Henry took another long pause, leaning himself against the sink, before asking, “How’d you know that?”

“What?”

“How’d you know that wasn’t himself?” He swayed back up to his full height. “How’d you know that wasn’t just him?”

“Because, I—” I dead-ended, again. “He couldn’t have been. He must have been different. When he was younger? When he had more of his brain? When he wrote the book?”

“Never read the book,” Henry mumbled.

“Me neither.”

“Some family we are.”

It hurt to look across the room at him.

He returned to the table and slouched onto the stool, his entire frame collapsing onto it like sinking into the dirt. It reminded me of the way he’d stood in front of the train that morning, his hands outstretched as if there was no separation between the grass and the soil and the snow and wind and the edges of his skin, like he’d been there so long that he was a part of that world and it was a part of him.

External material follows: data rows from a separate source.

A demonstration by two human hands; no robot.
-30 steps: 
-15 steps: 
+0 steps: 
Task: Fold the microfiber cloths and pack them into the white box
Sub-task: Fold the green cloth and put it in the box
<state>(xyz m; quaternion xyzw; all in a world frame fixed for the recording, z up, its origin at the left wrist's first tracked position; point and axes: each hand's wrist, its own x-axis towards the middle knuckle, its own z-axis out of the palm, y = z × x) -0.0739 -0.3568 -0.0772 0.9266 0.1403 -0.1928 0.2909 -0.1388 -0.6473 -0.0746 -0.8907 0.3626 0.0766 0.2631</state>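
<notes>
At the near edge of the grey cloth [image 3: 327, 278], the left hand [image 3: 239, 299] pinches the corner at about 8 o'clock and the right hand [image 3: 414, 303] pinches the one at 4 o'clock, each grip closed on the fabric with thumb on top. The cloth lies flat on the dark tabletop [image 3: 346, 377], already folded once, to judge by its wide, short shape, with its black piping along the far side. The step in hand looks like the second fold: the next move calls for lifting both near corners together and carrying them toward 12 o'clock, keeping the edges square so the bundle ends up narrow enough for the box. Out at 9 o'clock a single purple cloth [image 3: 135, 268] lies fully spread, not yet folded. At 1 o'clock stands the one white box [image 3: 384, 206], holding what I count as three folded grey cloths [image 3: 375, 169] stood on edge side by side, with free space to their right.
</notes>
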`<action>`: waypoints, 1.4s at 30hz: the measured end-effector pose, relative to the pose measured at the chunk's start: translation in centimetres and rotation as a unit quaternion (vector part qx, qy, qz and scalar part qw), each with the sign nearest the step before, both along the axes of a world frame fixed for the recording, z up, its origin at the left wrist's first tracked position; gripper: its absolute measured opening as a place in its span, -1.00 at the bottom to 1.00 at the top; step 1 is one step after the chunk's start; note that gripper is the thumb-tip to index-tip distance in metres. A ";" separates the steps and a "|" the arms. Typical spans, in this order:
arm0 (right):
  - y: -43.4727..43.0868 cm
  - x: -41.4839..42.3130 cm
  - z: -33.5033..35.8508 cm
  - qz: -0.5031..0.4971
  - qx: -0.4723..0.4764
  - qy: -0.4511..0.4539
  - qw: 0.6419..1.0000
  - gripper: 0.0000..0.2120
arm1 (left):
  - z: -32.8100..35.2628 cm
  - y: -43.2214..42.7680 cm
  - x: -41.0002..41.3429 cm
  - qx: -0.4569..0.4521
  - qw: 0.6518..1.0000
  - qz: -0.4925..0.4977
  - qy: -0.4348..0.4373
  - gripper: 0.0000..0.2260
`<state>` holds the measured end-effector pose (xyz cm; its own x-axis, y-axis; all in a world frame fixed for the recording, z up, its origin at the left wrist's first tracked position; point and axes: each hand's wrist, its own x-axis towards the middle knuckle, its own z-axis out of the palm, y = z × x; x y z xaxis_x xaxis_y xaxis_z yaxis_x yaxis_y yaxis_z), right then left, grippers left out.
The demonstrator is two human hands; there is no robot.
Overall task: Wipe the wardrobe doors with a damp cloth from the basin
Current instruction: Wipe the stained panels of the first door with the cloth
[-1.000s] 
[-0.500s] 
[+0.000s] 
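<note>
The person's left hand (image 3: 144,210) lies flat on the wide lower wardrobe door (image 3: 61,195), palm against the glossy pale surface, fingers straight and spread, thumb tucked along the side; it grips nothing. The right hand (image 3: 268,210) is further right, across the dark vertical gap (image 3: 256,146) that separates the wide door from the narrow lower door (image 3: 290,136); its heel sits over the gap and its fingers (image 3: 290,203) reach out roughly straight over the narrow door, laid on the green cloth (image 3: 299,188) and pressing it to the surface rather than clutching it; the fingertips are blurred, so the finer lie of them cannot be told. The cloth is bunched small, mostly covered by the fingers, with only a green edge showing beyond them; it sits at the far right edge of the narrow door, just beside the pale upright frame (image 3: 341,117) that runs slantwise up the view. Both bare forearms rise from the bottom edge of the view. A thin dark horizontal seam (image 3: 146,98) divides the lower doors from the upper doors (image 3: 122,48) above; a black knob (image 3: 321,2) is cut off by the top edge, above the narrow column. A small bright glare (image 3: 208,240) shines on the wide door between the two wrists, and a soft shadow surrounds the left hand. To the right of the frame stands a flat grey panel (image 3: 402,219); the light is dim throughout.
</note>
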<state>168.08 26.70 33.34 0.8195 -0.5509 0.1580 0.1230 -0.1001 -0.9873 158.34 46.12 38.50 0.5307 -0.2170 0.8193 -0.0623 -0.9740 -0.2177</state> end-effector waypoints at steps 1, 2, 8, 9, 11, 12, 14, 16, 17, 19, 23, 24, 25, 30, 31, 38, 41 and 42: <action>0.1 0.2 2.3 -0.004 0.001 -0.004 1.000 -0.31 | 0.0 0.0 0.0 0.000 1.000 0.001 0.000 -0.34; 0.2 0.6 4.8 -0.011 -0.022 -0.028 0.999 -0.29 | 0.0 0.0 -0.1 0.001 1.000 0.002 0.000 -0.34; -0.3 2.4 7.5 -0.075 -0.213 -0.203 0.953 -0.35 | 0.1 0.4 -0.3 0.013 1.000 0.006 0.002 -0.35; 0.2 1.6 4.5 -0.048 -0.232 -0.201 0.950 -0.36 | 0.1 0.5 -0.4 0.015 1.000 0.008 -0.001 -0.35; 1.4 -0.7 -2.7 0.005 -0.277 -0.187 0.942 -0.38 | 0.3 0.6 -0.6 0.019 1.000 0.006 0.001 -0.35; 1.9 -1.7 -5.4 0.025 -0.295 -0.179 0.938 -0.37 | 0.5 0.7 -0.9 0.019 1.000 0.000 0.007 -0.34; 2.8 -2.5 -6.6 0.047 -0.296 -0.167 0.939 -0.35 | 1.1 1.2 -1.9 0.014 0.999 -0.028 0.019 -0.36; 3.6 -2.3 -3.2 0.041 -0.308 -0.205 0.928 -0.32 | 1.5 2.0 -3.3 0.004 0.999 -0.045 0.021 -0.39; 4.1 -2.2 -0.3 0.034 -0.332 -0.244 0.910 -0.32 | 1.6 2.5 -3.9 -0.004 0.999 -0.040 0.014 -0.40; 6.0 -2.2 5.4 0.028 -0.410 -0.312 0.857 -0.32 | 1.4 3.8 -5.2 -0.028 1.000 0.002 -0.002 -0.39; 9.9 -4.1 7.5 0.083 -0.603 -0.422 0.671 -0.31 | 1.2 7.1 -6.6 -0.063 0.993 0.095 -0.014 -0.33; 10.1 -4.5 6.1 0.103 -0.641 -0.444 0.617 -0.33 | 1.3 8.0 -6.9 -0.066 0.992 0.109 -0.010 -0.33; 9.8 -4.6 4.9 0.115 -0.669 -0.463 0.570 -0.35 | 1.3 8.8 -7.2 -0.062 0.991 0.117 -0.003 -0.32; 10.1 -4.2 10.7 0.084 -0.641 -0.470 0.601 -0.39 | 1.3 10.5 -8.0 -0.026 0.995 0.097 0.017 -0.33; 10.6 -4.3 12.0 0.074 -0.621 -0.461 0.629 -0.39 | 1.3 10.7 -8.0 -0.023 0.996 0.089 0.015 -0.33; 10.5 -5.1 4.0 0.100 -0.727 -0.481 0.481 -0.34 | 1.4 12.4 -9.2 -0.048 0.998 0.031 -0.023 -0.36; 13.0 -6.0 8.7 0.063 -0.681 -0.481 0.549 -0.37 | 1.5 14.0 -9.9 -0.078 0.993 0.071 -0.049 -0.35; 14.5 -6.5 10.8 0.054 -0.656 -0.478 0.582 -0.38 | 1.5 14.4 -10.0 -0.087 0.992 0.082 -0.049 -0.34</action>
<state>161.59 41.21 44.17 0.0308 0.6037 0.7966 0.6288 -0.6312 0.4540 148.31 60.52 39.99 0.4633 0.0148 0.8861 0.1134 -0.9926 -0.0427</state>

I’d envisioned this moment in my head before, but with my grandpa. Henry spoke as my grandpa, moved as my grandpa, ignored questions the way my grandpa had, stared forward with the same unflinching, unexplainable nothingness as my grandpa, carried on his shoulders the weight of an entire, unexamined life like my grandpa, and yet here in front of me, there was nothing to reconcile them. If they had ever had a life together, Henry had left it behind.

But that didn’t stop me from pushing forward in frustration. “What about when you were growing up? Didn’t you do anything then? What was he like?”

He ignored me.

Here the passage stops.